◆ **Action item**: From the entries that follow, copy exactly the lines beginning at the line holding "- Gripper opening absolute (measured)" and continuing through the line holding "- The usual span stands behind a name".

BEGIN

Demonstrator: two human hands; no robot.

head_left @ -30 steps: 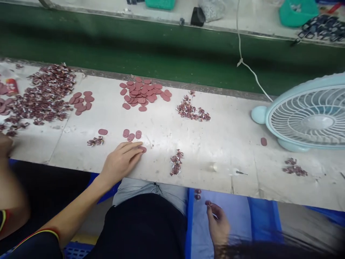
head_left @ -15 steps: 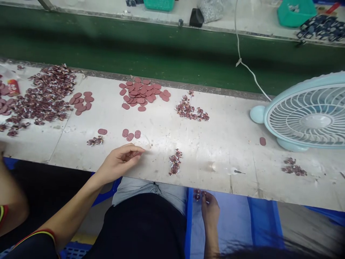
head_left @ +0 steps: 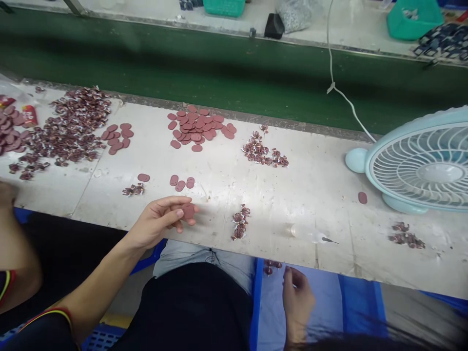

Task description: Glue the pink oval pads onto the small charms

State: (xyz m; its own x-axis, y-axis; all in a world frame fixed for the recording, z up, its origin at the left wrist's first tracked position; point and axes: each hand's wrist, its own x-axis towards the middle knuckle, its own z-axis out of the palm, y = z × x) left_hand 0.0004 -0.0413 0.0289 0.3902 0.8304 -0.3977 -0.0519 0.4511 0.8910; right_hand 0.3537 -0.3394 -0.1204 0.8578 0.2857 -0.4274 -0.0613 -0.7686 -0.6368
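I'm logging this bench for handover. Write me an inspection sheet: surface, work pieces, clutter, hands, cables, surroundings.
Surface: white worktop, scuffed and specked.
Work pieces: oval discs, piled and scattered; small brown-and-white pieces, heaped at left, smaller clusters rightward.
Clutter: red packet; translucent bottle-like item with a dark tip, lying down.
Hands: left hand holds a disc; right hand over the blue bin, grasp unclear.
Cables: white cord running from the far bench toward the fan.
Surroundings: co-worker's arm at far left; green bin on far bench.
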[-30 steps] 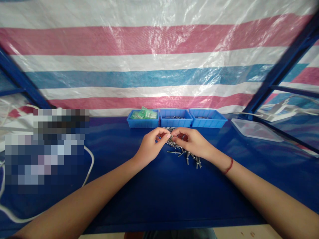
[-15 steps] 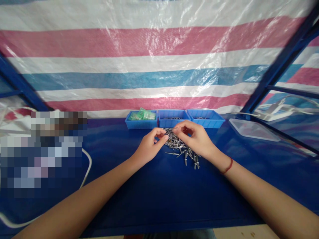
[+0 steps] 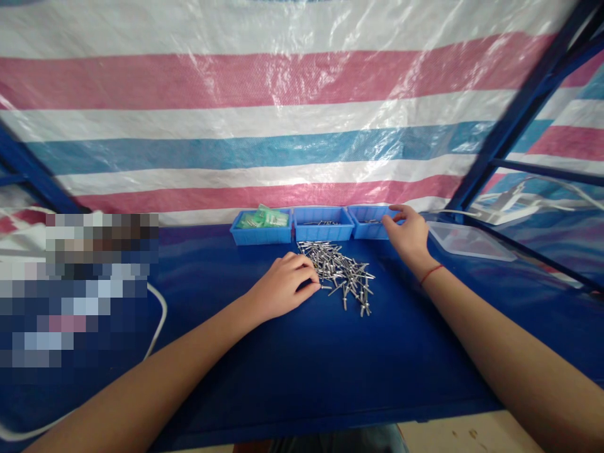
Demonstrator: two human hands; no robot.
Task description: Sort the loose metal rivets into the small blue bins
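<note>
Your left hand [image 3: 285, 286] and right hand [image 3: 409, 236] were bare, with slim fingers, and your forearms [image 3: 174, 358] were uncovered as far as they showed. Just behind the right hand you wore a thin dark-red band [image 3: 431, 274], looped like a cord. At the bottom edge of the view, a patch of dark blue-grey cloth [image 3: 337, 440] showed, perhaps your trousers, too dim for any seam to be made out.
</note>
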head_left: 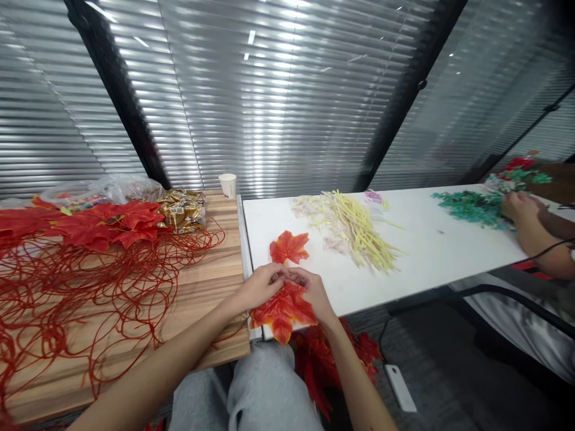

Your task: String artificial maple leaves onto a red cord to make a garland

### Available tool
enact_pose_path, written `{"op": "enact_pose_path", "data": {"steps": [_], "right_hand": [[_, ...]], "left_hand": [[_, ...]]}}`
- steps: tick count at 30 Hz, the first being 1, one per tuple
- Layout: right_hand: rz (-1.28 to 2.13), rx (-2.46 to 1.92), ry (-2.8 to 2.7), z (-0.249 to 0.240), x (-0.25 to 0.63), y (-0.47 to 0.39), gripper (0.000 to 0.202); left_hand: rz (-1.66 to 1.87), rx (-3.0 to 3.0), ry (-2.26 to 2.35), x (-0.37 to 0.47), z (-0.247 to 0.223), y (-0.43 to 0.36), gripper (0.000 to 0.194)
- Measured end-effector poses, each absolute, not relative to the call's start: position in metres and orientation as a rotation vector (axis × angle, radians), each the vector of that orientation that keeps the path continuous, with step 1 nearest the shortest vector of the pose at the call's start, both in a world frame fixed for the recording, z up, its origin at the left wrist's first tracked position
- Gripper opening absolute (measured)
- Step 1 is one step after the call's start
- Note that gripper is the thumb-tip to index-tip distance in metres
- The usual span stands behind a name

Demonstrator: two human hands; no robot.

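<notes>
My left hand [261, 286] and my right hand [315, 293] meet over the white table's near left corner, fingertips pinched together. Between them is the stem end of a red-orange artificial maple leaf [283, 314], which hangs below my fingers past the table edge. Just beyond my fingertips a second artificial maple leaf [288, 246] lies on the white surface. Whether the two stems join is hidden by my fingers. A thin red cord [231, 338] runs across the wooden table toward the leaf; its end cannot be made out.
On the wooden table [220, 257] lie tangled red cords [121, 287], red leaves [103, 224], gold packets [182, 211] and a paper cup [228, 185]. Yellow strips [359, 230] lie on the white table [426, 257]. At right, another person's hand [521, 206] touches green foliage [476, 208]. More leaves [323, 359] sit below.
</notes>
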State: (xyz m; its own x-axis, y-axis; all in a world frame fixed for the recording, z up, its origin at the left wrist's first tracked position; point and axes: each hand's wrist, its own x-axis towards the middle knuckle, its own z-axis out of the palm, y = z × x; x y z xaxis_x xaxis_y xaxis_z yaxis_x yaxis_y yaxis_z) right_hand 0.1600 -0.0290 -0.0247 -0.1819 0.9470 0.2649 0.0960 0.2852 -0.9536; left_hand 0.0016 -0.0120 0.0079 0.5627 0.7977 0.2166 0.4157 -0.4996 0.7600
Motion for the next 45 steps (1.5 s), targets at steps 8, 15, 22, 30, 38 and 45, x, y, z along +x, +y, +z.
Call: {"op": "enact_pose_path", "data": {"steps": [8, 15, 22, 30, 38, 45], "right_hand": [[1.045, -1.000, -1.545, -0.0281, 0.1596, -0.0282, 0.029], [1.045, -1.004, -1.554, -0.0271, 0.1596, -0.0289, 0.027], [1.054, -0.986, -1.550, -0.0293, 0.1605, -0.0279, 0.026], [1.066, -0.995, -1.546, -0.0288, 0.1601, -0.0293, 0.025], [1.064, -1.002, -1.554, -0.0311, 0.1607, -0.0284, 0.024], [1.043, -1.000, -1.562, -0.0303, 0.1606, -0.0284, 0.025]], "left_hand": [[0.722, 2.118, 0.988, 0.0013, 0.0061, -0.0104, 0.024], [0.735, 2.104, 0.968, 0.0006, 0.0058, -0.0108, 0.025], [0.736, 2.095, 0.970, 0.0010, 0.0064, -0.0105, 0.025], [0.734, 2.093, 0.975, 0.0007, 0.0054, -0.0101, 0.025], [0.729, 2.083, 0.977, 0.0011, 0.0063, -0.0105, 0.026], [0.741, 2.079, 0.974, 0.0005, 0.0062, -0.0107, 0.024]]}}
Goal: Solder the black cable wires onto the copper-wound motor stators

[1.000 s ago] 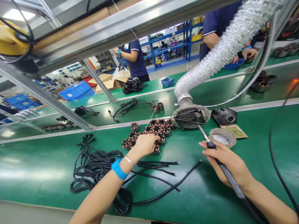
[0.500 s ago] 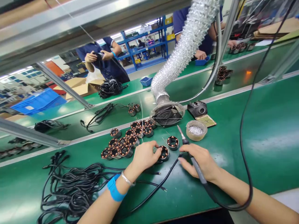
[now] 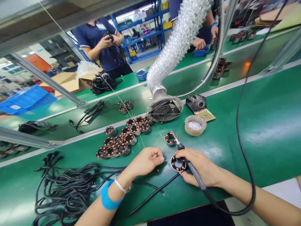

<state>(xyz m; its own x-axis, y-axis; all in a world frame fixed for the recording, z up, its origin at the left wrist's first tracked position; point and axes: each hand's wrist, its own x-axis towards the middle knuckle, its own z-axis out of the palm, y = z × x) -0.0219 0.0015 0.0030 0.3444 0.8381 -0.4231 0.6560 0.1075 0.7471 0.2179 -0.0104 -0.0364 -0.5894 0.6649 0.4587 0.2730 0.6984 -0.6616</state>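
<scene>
My right hand (image 3: 202, 166) grips a soldering iron (image 3: 195, 172) and also holds a motor stator (image 3: 178, 164), a ring with copper windings, between thumb and fingers. The iron's tip points up and left, in front of a second stator (image 3: 171, 139) standing on the bench. Just left of the held stator is my left hand (image 3: 149, 160), its thumb and forefinger pinched on a thin wire between hand and stator. From above, a strand of fine wire (image 3: 122, 102) runs down to my left hand. Below the hands lies a black cable (image 3: 154, 194) with a stripped-end cable close by.
Several stators (image 3: 123, 149) stand grouped at left, behind a heap of black cables (image 3: 77, 185). A fume extractor (image 3: 166, 110), iron holder (image 3: 196, 103), sponge (image 3: 205, 115) and tub of silvery bits (image 3: 195, 125) are at the back. Two co-workers stand across the bench.
The stator near my left hand has passed into my right hand, which still has the soldering iron. My left fingers now pinch at the thin wire. The whole view has shifted slightly.
</scene>
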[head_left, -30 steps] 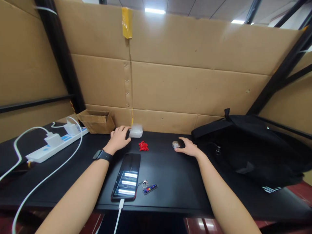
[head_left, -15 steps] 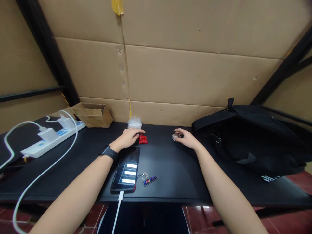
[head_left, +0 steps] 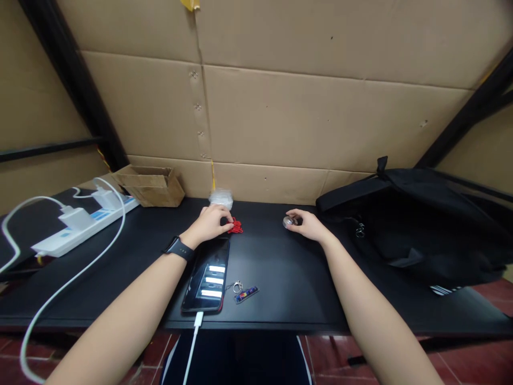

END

◆ **Answer for this exercise**:
- Gripper opening absolute (measured)
- Step 1 is one step after the call's start
- Note that gripper is the thumb-tip to index-tip distance in metres
- The usual span stands behind a name

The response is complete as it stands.